Exercise objective: Go through the lines below and copy each one that holds the string "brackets".
▼
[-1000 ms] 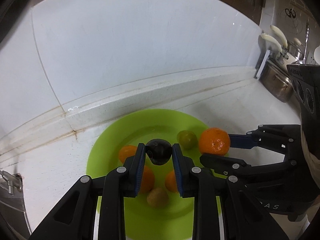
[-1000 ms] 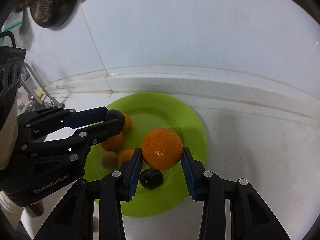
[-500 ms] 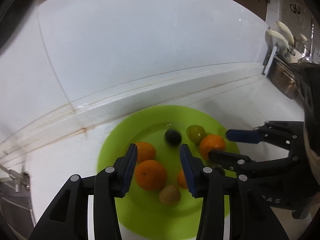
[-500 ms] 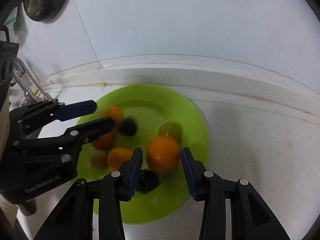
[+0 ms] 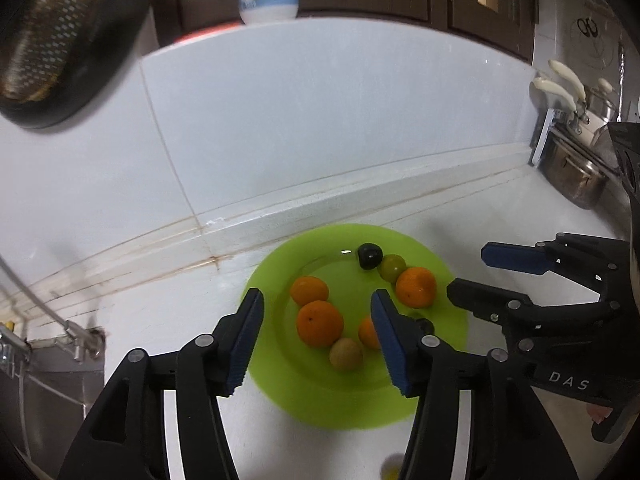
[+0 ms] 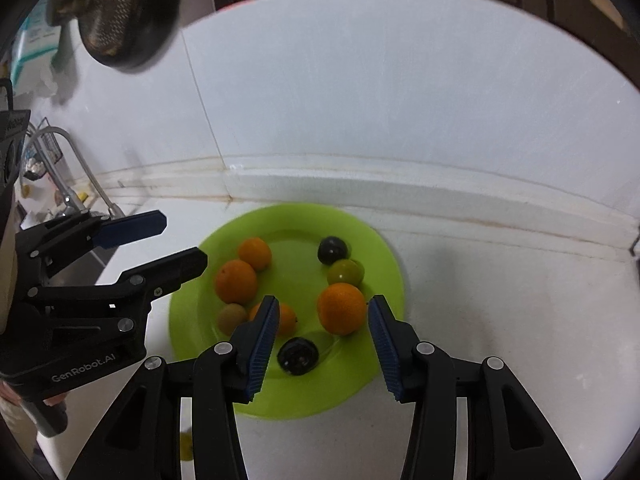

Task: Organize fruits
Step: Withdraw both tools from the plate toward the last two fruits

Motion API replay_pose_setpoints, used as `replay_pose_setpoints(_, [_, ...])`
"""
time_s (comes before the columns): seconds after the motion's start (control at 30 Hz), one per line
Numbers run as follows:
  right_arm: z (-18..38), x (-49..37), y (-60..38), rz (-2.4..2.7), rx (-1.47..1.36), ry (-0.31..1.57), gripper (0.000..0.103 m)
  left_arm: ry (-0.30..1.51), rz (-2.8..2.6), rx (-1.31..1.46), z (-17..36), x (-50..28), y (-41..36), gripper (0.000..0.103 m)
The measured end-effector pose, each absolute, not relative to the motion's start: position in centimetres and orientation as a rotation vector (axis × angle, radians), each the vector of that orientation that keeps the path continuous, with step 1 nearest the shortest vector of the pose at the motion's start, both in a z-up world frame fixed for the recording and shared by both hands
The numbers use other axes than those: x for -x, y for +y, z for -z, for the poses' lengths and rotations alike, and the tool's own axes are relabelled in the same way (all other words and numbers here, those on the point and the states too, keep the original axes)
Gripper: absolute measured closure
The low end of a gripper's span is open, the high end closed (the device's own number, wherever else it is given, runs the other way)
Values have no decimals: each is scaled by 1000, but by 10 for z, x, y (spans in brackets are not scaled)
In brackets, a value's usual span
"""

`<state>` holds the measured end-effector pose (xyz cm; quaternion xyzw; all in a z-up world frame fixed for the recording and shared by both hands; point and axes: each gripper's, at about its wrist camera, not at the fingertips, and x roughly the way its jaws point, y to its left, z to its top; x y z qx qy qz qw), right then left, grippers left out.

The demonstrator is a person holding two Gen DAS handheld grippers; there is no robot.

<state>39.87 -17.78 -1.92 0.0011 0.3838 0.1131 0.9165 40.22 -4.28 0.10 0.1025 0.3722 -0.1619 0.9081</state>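
The left gripper (image 5: 316,340) hung above the near left part of a lime-green plate (image 5: 348,404), its jaws opening, with nothing pressed between the blue pads. Seen past its fingers, an orange (image 5: 319,323) lay just ahead in the gap, a second, smaller orange (image 5: 309,290) lay beyond that, and a small yellow-brown fruit (image 5: 345,353) sat nearer, close to the right finger. A third orange (image 5: 368,333) was half hidden behind that right finger. Farther ahead and to the right, a dark round fruit (image 5: 369,255) touched a green fruit (image 5: 392,266), which in turn touched a larger orange (image 5: 416,286).

The right gripper (image 6: 322,336) hung over the near right part of the same plate (image 6: 352,392), jaws also opening, and held nothing. The larger orange (image 6: 341,308) rested on the plate in the gap, closer to the right pad but clear of both. A second dark fruit (image 6: 298,356) lay below the gap toward the left finger, somewhat blurred. Ahead of this gripper sat the green fruit (image 6: 344,272) and, beyond it, the dark round fruit (image 6: 332,250). To its left were the two oranges (image 6: 236,281), the yellow-brown fruit (image 6: 232,319), and one orange (image 6: 286,319) partly behind the left finger.

All the fruit lay on the plate, which stood on a white countertop (image 6: 500,304) near the tiled wall. Each gripper showed in the other's view, off to the side of the plate.
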Motion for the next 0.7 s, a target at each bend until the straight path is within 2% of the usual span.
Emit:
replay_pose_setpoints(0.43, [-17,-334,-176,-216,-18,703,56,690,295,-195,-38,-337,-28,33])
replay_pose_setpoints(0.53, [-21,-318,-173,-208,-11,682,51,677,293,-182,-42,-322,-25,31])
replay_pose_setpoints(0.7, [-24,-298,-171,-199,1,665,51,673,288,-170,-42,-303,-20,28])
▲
Answer section:
Values have no decimals: each is scaled by 1000, but by 10 for z, x, y (spans in brackets are not scaled)
In brackets, a value's usual span

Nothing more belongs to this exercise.